* **Exercise**
Look through the data below and, wherever a line carries the word "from", please copy that line.

* **Collected data**
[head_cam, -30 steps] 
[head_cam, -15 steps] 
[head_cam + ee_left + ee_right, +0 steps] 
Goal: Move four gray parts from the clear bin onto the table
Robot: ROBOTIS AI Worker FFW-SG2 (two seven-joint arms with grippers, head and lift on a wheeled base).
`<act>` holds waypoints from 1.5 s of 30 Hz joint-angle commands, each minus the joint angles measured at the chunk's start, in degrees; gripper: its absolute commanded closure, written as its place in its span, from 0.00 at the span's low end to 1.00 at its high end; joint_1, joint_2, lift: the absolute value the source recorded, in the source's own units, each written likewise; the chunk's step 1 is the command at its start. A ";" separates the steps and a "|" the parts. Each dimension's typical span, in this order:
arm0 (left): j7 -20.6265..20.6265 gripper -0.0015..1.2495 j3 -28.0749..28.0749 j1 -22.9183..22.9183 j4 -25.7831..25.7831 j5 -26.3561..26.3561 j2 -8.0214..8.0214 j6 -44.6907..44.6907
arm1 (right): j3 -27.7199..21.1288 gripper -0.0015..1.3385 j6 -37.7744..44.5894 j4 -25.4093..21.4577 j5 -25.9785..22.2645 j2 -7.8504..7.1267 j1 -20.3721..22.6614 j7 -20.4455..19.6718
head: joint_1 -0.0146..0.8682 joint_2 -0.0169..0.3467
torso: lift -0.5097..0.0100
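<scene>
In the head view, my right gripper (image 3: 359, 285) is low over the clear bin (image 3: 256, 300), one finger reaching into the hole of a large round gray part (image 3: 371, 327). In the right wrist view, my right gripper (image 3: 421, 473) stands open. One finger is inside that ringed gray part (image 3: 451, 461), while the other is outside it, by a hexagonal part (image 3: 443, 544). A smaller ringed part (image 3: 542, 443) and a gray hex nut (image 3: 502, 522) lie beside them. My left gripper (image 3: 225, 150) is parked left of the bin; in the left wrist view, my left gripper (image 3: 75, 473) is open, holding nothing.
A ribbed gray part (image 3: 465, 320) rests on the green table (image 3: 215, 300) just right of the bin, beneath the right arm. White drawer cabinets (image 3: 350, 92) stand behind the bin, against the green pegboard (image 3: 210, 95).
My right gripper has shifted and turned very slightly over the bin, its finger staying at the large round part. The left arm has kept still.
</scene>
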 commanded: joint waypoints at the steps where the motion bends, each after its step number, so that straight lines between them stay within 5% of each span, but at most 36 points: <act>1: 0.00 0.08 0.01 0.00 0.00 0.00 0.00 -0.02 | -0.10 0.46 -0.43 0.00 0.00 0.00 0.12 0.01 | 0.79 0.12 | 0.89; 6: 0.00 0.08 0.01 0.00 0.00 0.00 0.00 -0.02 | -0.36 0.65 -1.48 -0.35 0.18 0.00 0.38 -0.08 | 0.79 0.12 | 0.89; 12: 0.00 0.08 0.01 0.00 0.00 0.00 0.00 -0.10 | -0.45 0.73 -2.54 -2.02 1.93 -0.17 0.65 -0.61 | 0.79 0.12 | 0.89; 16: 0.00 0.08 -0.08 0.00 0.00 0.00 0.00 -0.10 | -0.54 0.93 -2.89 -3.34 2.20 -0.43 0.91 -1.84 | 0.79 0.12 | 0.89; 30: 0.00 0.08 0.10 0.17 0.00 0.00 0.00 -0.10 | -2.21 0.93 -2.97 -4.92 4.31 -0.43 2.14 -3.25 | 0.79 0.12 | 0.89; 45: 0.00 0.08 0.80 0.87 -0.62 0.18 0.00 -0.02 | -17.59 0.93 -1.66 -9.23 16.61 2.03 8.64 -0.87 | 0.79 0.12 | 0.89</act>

* **Solution to the problem**
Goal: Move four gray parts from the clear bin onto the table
`<act>` holds waypoints from 1.5 s of 30 Hz joint-angle commands, each minus the joint angles measured at the chunk's start, in degrees; gripper: its absolute commanded closure, written as its place in its span, from 0.00 at the span's low end to 1.00 at its high end; joint_1, joint_2, lift: the absolute value the source recorded, in the source's own units, each written likewise; the chunk's step 1 is the command at its start. A ";" separates the steps and a "|" the parts. Each dimension's typical span, in this order:

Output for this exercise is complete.